As Senior Art Director for DreamBox Learning, I established the overall look and feel for the student product, including the math lessons. For context, the earlier lesson art styles were intentionally designed to be self-contained within each engagement’s ecosystem: Primary, Intermediate, Middle-School. When all lessons were opened up to all grade levels, the design challenge was to create an aesthetic that would work with a general audience.
I made a design choice to maintain a separate visual “skin” for the K-2 cohort in the Primary engagement to maintain cohesion with the broader Primary engagement ecosystem. I also championed an evolution of DreamBox lesson graphics from 2D to 3D.
Creating an “age-agnostic” art style for a general audience.
A visual refresh of the primary lesson art style.
Evolving the graphics from 2D to 3D (illustration credits to the talented 2D/3D artist Peter and UX Designer Jason with 2D illustration chops!)
During the time when lesson content was designed as stand-alone, unique, “game-like” experiences for each lesson group, I set the visual direction with this broader collective vision in mind. I was also responsible for maintaining the existing Primary engagement aesthetic with adding minor improvements where possible. After pitching the concepts to stakeholders and the dev teams, I took on the visual design for those lesson groups and partnered with UX and the Senior Artist in creating high fidelity wireframes and mockups and style guides.
Lessons for the Intermediate Engagement: bright, colorful, saturated, whimsical, fun.
Lessons for early Middle-School: darker, stylized realism, more sophisticated.
When lessons became available to all students, I partnered with the Sr. UX Director in exploring a design solution that could be implemented at scale within existing technical, resource, and timeline constraints. Essentially, we had to design the plane’s blueprint while attempting to fly it. Building on our early design explorations, I proposed to stakeholders and product leadership the Age-Agnostic visual system for scalability and flexibility with graphical elements that could retain the “DreamBox” personality and still work for a general audience.
During lesson content development, we also faced a design challenge for the following use-case scenarios:
Upper grade students in Intermediate and Middle-School engagements struggling with lesson concepts and being recommended primary-level lesson content.
Primary grade students in the Primary Engagement advancing into intermediate and upper grade lesson content.
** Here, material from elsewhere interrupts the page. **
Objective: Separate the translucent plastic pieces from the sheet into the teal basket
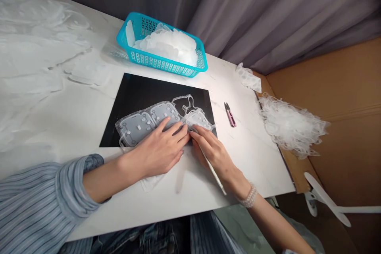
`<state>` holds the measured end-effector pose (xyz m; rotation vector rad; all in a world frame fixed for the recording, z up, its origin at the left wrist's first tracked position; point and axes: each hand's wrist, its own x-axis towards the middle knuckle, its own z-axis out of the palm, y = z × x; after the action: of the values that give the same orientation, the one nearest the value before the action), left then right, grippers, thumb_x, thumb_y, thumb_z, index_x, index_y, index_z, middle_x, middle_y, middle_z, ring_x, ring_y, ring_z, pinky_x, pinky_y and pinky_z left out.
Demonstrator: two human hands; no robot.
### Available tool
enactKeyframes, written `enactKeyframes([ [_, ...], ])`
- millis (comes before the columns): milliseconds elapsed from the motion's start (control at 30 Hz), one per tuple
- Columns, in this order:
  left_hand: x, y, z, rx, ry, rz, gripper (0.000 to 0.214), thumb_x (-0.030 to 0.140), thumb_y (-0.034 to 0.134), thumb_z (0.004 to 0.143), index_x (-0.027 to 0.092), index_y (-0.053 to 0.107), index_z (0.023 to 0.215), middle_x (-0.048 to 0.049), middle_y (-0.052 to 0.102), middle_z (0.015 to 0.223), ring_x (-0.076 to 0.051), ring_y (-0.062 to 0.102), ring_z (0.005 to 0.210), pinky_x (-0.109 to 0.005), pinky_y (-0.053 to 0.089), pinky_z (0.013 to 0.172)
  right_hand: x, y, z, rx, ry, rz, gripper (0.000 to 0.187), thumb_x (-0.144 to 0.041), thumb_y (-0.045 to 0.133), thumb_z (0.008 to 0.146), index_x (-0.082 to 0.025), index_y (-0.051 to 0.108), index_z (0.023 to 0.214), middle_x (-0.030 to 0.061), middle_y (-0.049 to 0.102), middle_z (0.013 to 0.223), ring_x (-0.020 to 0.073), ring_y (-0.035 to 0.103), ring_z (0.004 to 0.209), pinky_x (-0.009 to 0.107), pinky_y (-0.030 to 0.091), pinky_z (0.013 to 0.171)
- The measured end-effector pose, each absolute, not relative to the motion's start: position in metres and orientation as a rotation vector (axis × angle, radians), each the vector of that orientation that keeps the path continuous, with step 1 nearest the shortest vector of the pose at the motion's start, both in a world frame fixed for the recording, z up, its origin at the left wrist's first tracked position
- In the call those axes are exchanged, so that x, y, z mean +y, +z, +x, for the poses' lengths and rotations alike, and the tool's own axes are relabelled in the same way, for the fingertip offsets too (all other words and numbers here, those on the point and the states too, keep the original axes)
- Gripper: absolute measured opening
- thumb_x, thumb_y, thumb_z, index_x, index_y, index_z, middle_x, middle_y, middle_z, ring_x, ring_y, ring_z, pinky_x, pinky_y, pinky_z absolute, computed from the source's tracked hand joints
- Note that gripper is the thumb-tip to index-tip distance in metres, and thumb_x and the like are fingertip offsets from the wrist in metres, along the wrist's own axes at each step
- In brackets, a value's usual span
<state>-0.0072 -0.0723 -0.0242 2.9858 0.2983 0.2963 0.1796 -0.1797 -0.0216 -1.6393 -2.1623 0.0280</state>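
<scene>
A translucent sheet of moulded plastic-like pieces point(137, 127) lies on a black mat point(143, 87), with rounded panels, small raised tabs and a looping clear border. My left hand point(160, 147) rests palm down over its near edge, fingers stretched out and pressing on it. Beside it, my right hand point(211, 147) is closed around a thin white pen-like stick point(214, 174), whose back end slants toward me. The stick's tip is hidden by the fingers, close to my left fingertips at the sheet's edge. Part of the sheet is covered by both hands.
A turquoise basket point(166, 67) of translucent pieces stands behind the mat. Pink-handled thread snips point(230, 115) lie to the right. Clear scraps point(291, 127) are heaped at the table's right edge, and clear sheets point(35, 47) are piled at left. A grey curtain point(268, 16) hangs behind.
</scene>
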Motion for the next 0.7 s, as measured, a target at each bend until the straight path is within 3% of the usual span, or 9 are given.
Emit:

To resolve these challenges, I proposed and designed 2 lesson visual ‘skins’ that could be designed in tandem during lesson content development: a Primary skin and an Age-Agnostic skin.
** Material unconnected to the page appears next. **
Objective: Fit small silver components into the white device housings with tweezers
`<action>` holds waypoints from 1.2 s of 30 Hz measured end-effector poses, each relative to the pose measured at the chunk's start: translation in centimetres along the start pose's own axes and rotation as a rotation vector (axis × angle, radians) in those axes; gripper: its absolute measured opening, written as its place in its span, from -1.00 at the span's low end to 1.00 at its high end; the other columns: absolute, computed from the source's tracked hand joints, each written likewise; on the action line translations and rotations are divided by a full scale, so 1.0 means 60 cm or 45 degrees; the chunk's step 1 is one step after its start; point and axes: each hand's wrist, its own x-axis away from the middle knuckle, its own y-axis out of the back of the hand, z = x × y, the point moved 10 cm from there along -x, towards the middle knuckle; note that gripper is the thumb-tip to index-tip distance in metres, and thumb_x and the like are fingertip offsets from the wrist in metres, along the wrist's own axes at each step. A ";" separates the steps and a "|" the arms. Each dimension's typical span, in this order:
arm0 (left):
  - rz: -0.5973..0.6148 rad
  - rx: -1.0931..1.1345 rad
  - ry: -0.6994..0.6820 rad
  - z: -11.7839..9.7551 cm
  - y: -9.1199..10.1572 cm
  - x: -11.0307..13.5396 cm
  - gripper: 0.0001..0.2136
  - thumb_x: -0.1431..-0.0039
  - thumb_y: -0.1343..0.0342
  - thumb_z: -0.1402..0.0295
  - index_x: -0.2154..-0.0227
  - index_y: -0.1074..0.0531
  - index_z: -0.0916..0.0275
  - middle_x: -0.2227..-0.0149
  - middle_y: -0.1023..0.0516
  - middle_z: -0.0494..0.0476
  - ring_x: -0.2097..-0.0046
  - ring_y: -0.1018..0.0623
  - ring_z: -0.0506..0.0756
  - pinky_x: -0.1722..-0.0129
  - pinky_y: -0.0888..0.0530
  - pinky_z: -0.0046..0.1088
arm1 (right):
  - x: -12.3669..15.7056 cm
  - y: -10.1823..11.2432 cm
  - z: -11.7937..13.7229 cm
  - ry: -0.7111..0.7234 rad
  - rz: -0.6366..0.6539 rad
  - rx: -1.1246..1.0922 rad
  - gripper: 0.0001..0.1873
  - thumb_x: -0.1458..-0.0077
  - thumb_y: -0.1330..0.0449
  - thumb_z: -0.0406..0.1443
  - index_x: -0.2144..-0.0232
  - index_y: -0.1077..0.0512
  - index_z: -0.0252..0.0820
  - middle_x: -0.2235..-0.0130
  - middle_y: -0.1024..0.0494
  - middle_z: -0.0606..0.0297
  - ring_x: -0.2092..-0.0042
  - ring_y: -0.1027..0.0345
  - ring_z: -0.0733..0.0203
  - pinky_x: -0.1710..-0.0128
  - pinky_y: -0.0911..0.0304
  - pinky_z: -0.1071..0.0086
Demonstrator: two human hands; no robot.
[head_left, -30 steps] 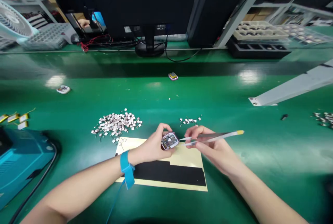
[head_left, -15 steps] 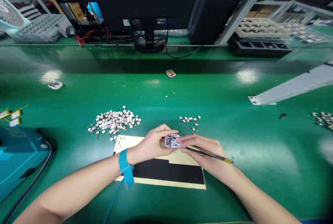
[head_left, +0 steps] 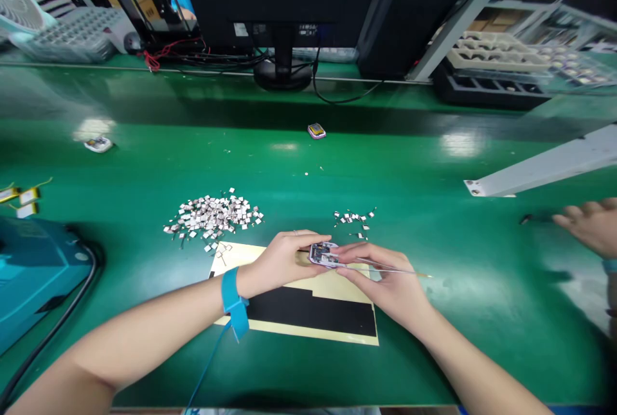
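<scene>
Step in hand (judged): fine tweezer work inside an open device [head_left: 322, 254], its inner parts facing up. Next move, as I read it, calls for a steady left hold and small, controlled travel of the tips, without pressing on the exposed parts.

Left hand [head_left: 284, 261]: curled, thumb and fingers closed about the device's near side, gripping it just above the sheet [head_left: 313, 312]. Strap [head_left: 234, 302] at that wrist.

Right hand [head_left: 385, 273]: fingers pinched on tweezers [head_left: 395, 270], fingertips at the device's right edge. Tweezer tips are too small and covered to read; cannot tell whether they grip anything.

Around: large heap of parts [head_left: 212, 216] beyond and left of the left hand; small cluster [head_left: 354, 217] just beyond the right. Co-worker's hand [head_left: 590, 225] well apart, off to the right.
</scene>
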 end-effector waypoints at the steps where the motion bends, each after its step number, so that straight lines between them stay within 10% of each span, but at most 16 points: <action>1: -0.020 0.002 -0.014 -0.002 0.003 0.000 -0.61 0.10 -0.22 0.37 0.14 -0.37 0.28 0.20 -0.48 0.18 0.22 -0.49 0.07 0.24 -0.45 -0.45 | 0.001 0.000 0.000 0.012 -0.001 0.009 -0.90 0.10 -0.24 -0.41 0.44 -0.41 -0.18 0.34 -0.55 0.26 0.25 -0.44 0.21 0.26 -0.39 0.39; 14: 0.041 0.143 -0.041 -0.014 0.002 -0.002 -0.89 0.05 -0.19 0.43 0.40 -0.44 0.29 0.13 -0.46 0.23 0.14 -0.49 0.08 0.17 -0.44 -0.44 | 0.034 -0.018 0.095 0.698 0.090 0.292 -0.67 0.12 -0.18 -0.60 0.27 -0.40 -0.26 0.25 -0.51 0.09 0.18 -0.39 0.15 0.22 -0.37 0.35; 23: 0.007 0.391 0.074 -0.010 0.007 -0.002 -0.84 0.05 -0.17 0.46 0.56 -0.25 0.31 0.10 -0.41 0.26 0.06 -0.43 0.11 0.16 -0.42 -0.42 | 0.007 0.022 0.022 0.103 -0.103 -0.105 -0.82 0.08 -0.21 -0.47 0.37 -0.39 -0.15 0.29 -0.45 0.23 0.21 -0.37 0.22 0.25 -0.37 0.36; 36: -0.079 0.427 -0.041 -0.020 0.018 0.005 -0.78 0.12 -0.23 0.45 0.38 -0.32 0.29 0.14 -0.43 0.23 0.10 -0.46 0.08 0.16 -0.45 -0.42 | 0.010 0.012 0.023 0.100 -0.116 -0.089 -0.78 0.11 -0.24 -0.47 0.36 -0.40 -0.12 0.31 -0.49 0.25 0.24 -0.39 0.20 0.26 -0.36 0.31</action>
When validating this approach, I partnered with Curriculum, UX, Research, and Data teams to investigate and focus on which lessons had a high probability of being recommended to the widest range of grade levels.
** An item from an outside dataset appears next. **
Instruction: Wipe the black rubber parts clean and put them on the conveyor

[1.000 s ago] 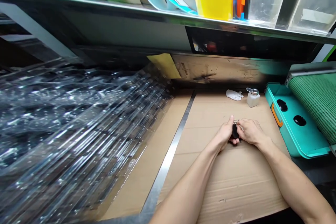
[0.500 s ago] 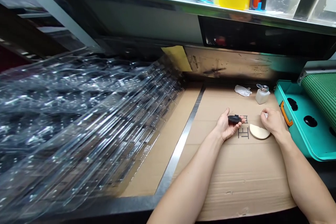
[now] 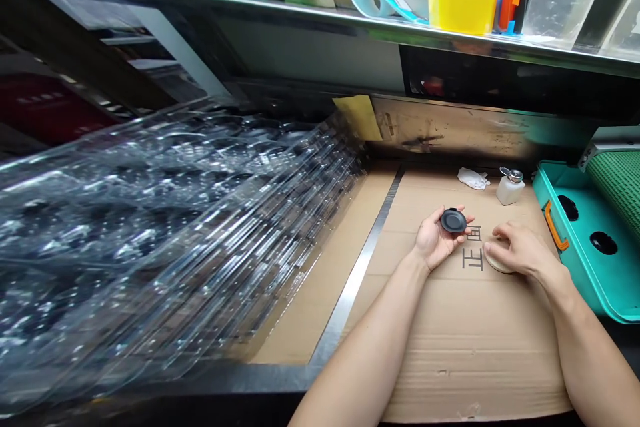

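My left hand (image 3: 439,238) is palm up, holding a black round lid-like disc (image 3: 453,220) on its fingers with the flat face showing. To the right, my right hand (image 3: 519,249) lies curled over a beige round pad (image 3: 496,264), covering most of it. The pad sits on a brown cardboard sheet (image 3: 450,360), close to printed black characters (image 3: 473,259). Whether my right fingers grip the pad or only rest on it is hidden.
A stack of clear plastic blister trays (image 3: 150,240) fills the left, beyond a metal strip (image 3: 357,273). A small dispenser bottle (image 3: 511,188) and white cloth (image 3: 473,178) stand behind my hands. A teal tray (image 3: 575,233) lies at right, below a shelf with a yellow cup (image 3: 461,8).
My hands have moved apart since the earliest frame, with the pad appearing on the cardboard. The black disc has turned its flat face upward, and my right hand has moved left onto the pad.
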### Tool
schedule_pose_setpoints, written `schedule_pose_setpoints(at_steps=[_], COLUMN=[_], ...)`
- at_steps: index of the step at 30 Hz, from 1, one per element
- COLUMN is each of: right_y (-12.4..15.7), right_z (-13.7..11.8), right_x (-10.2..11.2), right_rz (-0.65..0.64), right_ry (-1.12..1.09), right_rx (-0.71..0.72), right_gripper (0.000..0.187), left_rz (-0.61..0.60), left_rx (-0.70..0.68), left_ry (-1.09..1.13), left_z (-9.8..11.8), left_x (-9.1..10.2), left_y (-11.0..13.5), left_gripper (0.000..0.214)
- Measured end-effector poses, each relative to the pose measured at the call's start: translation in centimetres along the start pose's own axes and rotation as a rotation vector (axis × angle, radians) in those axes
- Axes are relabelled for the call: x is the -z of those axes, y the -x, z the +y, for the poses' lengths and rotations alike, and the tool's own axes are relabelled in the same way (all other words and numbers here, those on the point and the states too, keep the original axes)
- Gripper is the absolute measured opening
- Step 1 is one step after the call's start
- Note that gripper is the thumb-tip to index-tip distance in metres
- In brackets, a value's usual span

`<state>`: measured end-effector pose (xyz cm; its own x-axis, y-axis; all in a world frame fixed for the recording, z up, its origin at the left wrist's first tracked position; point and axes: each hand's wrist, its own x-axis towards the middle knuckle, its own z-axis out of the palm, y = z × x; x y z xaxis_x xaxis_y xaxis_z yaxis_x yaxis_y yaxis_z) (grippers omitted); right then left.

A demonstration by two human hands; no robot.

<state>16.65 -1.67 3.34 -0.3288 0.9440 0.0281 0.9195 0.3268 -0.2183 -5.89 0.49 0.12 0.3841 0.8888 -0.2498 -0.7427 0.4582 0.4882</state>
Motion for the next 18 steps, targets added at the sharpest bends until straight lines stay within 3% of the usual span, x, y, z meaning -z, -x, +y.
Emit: schedule_pose_setpoints(at_steps=[3, 5, 9, 14, 18], right_y=[0.3, 0.0, -0.7, -0.8, -1.4], right_z=[0.1, -0.1, -2.9, -6.7, -5.9], right_x=[0.1, -0.3, -2.6, -5.3, -5.5], right_rz=[-0.162, -0.057, 0.354, 0.366, 0.372], right_ry=[-0.039, -0.109, -0.321, -0.303, -0.163], right_rx=[0.144, 0.149, -0.004, -0.003, -0.077], right_gripper=[0.043, 0.04, 0.042, 0.033, 0.035], left_rz=[-0.004, 0.015, 0.025, 0.049, 0.028], left_rx=[-0.078, -0.109, -0.117, -0.118, -0.119], left_ry=[0.025, 0.026, 0.012, -0.03, -0.035], left_z=[0.4, 0.2, -1.8, -4.0, -3.8], left_x=[0.3, 0.3, -0.5, -1.0, -0.5], left_y=[-0.1, -0.2, -0.6, -0.8, -1.0], left_gripper=[0.038, 0.039, 0.044, 0.033, 0.03])
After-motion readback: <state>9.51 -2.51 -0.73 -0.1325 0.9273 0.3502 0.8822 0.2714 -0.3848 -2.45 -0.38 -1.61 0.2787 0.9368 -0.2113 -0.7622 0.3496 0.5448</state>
Sample footage of interaction with released products in both the Primary and Age-Agnostic skins.
I then took on the Visual Designer role in creating the visual designs and style guides for those specific lesson groups that were being developed and partnered with UX in applying those “skins” to their wireframes. In tandem, we would present the high-fidelity mockups and interactive demos with the applied skin to our teams and stakeholders and build out the design system in Figma and capture documentation on Confluence.